There is an old saying that goes something like, "If you stop learning today, you will be ignorant tomorrow." This is especially true of wine since it is constantly changing, not only from year to year with each new grape crop, but also once it is in the bottle.
Wine can be so complicated and confusing because there are so many kinds of wine and so many different ways to make it. Wine can have an almost infinite number of different taste and aroma combinations, so the key to sorting out this conundrum is to take some kind of systematic approach to learning about wine.
There are several ways to develop your own systematic approach to wine education. If you are the kind of person who is so compulsively organized that even your pockets have file drawer labels on them, you can probably embark on a self-taught course with the aid of readily available wine reference books. However, if you are like most of us, you need something a little more structured with routine guidance and encouragement.
To get a solid understanding of wine, I think you need immediate feedback and discussion to get beyond just book knowledge. Consequently, I also believe the best way to develop an effective base of wine knowledge is first hand experience in some kind of directed course or wine club environment. And after any structured course you need to follow up with routine practice to firmly imprint that knowledge in the wine memory bank of your brain. Just as you need to break some eggs to make omelets, you've got to pull some corks on a regular basis with a coherent plan to continue your wine education.
So what should you expect to get out of a wine course? While it takes years of study and constant tasting to become truly proficient in wine knowledge, any course should provide a basic framework upon which you can hang your wine experiences. Once you have this structure solidly erected, you then have reference points from which to continue your exploration and discovery of the different types and styles of wine.
For example, once you develop a mental and/or physical profile for the many possible styles of Chardonnay, when you come across a new brand you should be able to flip through your basic stored profile to determine if this is something you would enjoy. You would consider variables such as the place of origin (e.g. country, state, county, valley, etc), the producer, whether the winemaker used oak barrels or stainless steel tanks, did it undergo malo-lactic fermentation, and so forth. Short of tasting the wine, all of this information taken together will give you a pretty good idea of whether this is the kind of Chardonnay you prefer. Any course should give you this kind of foundation upon which to build your wine knowledge for the most common grape types.
Again, the key is systematic attention to the basic characteristics of the wine. And the only way to do this is to take notes and to keep a record of each tasting experience. For each grape type you need to learn the acceptable parameters of style, flavors, aromas, and the components that contribute to these characteristics so that you can distinguish between stylistic differences among winemakers as opposed to a poorly made wine or one that has gone bad.
Not long ago I was at a wine tasting where the wines should have been very good. However, more than a few of the wines had gone bad, really bad, for one reason or another, but people were still sucking them down like it was top notch stuff. In other words, they didn't know enough about the basic nature of the wines to know they were bad.

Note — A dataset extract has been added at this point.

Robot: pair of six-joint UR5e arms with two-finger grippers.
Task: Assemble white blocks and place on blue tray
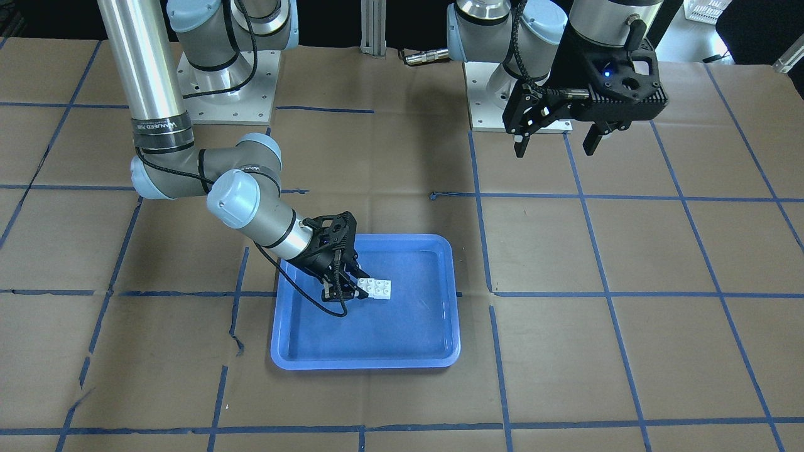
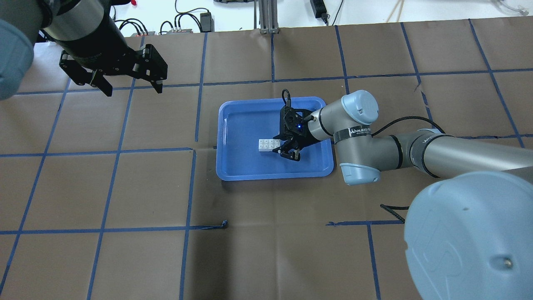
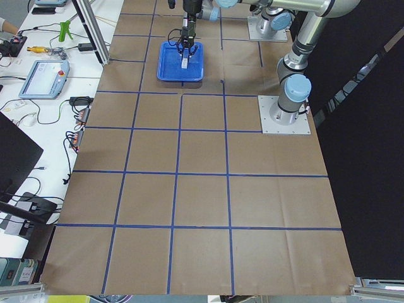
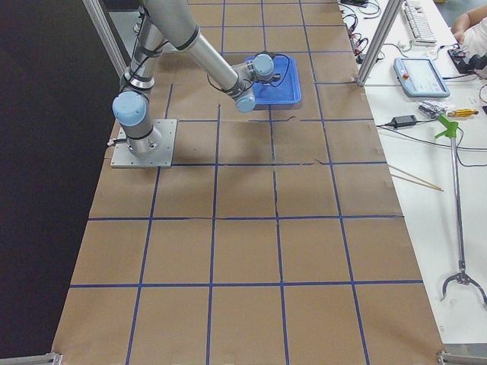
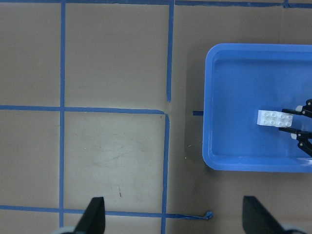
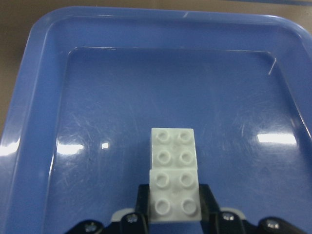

Here's the approach I use in the basic wine classes I teach. Usually, I break the course into six or seven classes. I start off the first two sessions by going over the basics of wine evaluation and the kinds of things to look for in wine. I also conduct an evaluation of each student's threshold and sensitivity to sweetness, which is critical in evaluating wine. Then I walk the class through what I consider representative examples of wine made from the major grape types. I use a standardized aroma wheel from the University of California at Davis to help the students identify what they are smelling in each wine, but I don't get hung up on the snooty jargon of the industry. After we have the basic grape types down, I go into comparisons of styles of the same wine across different countries, producers, etc. I also try to include examples of wines near the boundaries of acceptability to illustrate the most important characteristics of wines.
Of course, in a basic course no one can cover all the details of a substance as complex as wine, not to mention the impact of the subjective nature of each person's perception of all those complexities. However, by the end of my class or any course, a student should be able to take most any widely available wine and, without knowing its identity, tell me whether it is an American or European wine, the approximate sugar content and acid level, the primary grape type, whether the wine was fermented in wood, and several other characteristics. This might sound hard to believe, but you would be surprised at how quickly most people can learn to identify wine characteristics when they focus on the wine with a little bit of guidance. But you have to practice, practice, practice.
To paraphrase another saying, "If you think learning about wine is an expensive hobby, try ignorance."